╔══
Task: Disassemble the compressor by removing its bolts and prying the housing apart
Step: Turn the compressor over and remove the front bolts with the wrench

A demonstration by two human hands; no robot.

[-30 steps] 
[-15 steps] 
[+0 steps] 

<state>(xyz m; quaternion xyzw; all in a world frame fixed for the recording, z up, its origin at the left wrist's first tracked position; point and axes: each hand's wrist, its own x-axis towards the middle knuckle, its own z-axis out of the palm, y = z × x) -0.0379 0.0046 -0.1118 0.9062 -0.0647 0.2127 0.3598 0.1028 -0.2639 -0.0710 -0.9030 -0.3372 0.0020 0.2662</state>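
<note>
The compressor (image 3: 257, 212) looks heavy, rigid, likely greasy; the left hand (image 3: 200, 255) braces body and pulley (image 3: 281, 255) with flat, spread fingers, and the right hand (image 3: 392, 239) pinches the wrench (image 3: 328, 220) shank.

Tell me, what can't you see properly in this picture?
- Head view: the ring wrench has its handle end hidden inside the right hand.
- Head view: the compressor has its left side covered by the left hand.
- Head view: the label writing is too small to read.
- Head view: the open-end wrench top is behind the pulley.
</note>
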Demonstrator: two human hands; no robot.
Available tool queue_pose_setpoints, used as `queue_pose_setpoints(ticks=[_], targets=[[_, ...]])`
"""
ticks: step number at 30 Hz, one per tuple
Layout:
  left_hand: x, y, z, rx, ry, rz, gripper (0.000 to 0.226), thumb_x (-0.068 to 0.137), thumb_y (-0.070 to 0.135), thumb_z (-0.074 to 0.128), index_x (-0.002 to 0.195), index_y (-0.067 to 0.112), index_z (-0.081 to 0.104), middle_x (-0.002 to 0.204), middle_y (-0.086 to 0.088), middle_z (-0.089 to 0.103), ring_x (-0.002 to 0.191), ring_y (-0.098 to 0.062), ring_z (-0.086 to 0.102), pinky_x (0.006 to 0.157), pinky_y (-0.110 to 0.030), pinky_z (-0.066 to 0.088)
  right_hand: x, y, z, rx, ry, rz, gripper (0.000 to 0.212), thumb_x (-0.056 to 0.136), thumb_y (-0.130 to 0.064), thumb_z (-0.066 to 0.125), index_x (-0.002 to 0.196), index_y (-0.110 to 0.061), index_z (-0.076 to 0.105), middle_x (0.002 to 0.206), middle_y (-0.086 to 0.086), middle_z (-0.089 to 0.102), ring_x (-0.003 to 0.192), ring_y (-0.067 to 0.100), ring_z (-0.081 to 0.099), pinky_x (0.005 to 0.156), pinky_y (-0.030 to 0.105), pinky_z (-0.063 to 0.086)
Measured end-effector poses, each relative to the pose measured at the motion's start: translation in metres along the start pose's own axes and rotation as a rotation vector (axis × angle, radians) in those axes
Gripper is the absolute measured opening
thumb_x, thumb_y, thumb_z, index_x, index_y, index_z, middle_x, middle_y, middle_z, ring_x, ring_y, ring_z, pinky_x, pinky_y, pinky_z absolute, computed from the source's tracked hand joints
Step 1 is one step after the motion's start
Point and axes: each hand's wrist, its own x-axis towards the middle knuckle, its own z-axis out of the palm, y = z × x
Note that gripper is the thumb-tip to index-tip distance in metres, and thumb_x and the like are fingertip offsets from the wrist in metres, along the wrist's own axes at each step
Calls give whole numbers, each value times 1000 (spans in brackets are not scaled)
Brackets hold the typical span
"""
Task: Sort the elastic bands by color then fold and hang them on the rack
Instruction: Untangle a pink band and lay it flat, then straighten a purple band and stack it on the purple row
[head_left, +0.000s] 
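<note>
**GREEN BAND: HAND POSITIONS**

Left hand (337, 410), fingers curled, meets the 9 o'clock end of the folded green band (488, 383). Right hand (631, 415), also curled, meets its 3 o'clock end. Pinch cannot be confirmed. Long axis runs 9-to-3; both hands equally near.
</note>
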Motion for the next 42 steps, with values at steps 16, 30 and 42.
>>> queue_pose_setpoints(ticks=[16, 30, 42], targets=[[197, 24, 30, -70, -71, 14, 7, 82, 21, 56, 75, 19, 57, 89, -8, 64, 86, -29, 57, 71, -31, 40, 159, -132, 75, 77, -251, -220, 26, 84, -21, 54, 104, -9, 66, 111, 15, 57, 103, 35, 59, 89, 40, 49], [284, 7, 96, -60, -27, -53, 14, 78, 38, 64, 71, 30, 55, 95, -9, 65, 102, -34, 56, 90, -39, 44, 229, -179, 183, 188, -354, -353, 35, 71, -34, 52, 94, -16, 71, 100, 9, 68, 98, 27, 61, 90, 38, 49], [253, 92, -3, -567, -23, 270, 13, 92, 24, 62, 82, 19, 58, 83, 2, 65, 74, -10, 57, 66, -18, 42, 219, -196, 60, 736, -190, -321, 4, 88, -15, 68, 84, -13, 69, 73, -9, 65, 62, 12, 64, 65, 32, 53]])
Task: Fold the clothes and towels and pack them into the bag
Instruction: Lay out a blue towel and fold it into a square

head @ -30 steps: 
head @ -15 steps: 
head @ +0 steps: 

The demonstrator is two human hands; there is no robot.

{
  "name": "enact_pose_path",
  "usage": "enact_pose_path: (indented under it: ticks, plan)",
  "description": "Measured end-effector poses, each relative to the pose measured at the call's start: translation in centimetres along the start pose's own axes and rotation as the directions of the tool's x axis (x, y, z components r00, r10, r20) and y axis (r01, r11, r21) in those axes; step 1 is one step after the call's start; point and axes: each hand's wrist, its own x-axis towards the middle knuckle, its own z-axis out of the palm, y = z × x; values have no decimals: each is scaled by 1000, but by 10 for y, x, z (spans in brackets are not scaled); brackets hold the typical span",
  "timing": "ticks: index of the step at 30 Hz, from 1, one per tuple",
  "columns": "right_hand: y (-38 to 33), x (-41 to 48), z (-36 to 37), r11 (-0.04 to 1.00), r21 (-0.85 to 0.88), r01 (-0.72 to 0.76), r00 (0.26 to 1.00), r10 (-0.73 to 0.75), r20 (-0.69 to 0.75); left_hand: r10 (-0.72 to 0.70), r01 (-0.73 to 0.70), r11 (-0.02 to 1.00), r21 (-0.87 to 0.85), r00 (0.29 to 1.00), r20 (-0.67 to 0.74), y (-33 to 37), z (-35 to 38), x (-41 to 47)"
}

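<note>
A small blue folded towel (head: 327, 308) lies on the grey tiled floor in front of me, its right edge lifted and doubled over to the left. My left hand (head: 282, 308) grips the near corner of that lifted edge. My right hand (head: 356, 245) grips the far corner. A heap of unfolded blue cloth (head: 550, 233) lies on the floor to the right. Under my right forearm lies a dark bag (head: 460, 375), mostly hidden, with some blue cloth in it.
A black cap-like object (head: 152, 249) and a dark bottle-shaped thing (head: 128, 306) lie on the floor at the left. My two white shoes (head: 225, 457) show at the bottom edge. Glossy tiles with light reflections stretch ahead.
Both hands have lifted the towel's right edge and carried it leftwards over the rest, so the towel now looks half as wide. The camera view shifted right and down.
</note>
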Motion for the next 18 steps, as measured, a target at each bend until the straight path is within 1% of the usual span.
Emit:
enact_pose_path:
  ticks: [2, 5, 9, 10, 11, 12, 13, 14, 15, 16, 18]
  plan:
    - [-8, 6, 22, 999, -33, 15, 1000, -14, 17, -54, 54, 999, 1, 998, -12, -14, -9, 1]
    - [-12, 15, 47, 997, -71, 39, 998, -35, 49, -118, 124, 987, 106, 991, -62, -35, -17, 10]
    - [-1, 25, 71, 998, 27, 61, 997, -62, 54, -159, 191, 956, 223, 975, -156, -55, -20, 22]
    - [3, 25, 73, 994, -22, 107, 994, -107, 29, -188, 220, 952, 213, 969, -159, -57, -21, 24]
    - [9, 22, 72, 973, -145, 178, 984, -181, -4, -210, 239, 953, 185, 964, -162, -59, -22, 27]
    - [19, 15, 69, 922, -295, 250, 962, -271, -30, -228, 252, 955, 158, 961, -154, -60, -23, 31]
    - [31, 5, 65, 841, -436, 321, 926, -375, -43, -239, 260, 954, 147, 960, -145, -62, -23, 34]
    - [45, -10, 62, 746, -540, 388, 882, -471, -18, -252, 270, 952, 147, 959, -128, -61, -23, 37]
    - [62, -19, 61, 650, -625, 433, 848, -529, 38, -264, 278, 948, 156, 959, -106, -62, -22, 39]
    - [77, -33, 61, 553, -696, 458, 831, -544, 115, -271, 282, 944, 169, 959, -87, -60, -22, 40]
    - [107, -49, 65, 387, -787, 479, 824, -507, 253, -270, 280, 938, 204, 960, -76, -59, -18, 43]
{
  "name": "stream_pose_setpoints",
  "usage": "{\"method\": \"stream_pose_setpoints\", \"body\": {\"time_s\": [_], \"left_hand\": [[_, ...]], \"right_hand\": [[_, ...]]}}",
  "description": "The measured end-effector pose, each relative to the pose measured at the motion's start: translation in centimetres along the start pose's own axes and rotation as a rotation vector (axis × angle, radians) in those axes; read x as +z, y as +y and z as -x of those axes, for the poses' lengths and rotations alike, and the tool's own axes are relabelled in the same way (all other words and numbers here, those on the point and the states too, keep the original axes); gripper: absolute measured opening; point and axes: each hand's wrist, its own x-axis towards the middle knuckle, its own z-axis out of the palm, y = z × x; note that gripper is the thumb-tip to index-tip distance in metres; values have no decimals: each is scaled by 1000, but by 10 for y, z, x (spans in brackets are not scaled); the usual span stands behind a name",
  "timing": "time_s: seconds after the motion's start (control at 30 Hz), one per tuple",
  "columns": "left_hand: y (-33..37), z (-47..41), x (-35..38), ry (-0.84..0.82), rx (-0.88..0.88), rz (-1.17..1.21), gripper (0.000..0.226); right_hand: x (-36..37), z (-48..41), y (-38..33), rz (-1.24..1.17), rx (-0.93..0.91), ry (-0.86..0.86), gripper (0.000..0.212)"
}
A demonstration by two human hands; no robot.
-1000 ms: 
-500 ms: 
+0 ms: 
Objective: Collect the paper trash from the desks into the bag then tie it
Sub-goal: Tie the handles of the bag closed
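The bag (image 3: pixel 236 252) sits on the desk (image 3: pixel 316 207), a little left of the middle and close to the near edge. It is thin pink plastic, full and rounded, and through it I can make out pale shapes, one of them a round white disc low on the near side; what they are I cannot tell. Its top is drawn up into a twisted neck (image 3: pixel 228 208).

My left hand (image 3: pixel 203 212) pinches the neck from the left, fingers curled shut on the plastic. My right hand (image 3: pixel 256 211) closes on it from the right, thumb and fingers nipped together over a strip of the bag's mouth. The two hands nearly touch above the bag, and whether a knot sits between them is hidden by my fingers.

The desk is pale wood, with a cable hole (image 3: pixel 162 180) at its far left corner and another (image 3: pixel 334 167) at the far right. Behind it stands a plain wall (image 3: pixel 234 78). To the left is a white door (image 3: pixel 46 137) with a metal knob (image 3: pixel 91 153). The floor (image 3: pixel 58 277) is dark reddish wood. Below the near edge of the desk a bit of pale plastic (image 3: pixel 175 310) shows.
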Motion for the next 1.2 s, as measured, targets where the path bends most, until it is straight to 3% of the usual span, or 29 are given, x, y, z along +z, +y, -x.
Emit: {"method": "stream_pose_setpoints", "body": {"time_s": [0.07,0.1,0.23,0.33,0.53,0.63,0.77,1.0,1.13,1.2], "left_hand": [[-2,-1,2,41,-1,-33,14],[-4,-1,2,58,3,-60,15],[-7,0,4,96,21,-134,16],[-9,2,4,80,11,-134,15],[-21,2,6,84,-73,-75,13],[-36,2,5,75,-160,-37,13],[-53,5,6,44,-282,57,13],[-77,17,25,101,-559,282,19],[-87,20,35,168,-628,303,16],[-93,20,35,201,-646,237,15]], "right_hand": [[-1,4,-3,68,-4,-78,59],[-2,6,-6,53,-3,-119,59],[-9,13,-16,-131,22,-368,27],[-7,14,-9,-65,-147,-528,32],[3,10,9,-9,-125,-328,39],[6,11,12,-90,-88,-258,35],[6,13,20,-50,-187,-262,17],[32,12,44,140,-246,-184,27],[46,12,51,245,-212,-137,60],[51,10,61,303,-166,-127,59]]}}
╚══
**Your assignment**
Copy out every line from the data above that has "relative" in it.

**Completed exercise**
Measured end-effector poses, each relative to the pose measured at the motion's start: translation in metres along the start pose's own axes and rotation as a rotation vector (axis × angle, radians) in those axes
  "description": "Measured end-effector poses, each relative to the pose measured at the call's start: translation in centimetres along the start pose's own axes and rotation as the directions of the tool's x axis (x, y, z components r00, r10, r20) and y axis (r01, r11, r21) in those axes; step 1 is one step after the call's start; point and axes: each hand's wrist, its own x-axis towards the middle knuckle, its own z-axis out of the palm, y = z × x; values have no decimals: each is scaled by 1000, but by 10 for y, x, z (spans in brackets are not scaled); brackets hold the typical span",
  "description": "The measured end-effector pose, each relative to the pose measured at the motion's start: translation in centimetres along the start pose's own axes and rotation as a rotation vector (axis × angle, radians) in those axes; read x as +z, y as +y and z as -x of those axes, for the poses' lengths and rotations alike, and the tool's own axes are relabelled in the same way (all other words and numbers here, those on the point and the states too, keep the original axes); gripper: absolute measured opening; point and axes: each hand's wrist, its own x-axis towards the middle knuckle, its own z-axis out of the palm, y = z × x; note that gripper is the thumb-tip to index-tip distance in metres; values have no decimals: each is scaled by 1000, but by 10 for y, z, x (spans in brackets are not scaled); the usual span stands behind a name",

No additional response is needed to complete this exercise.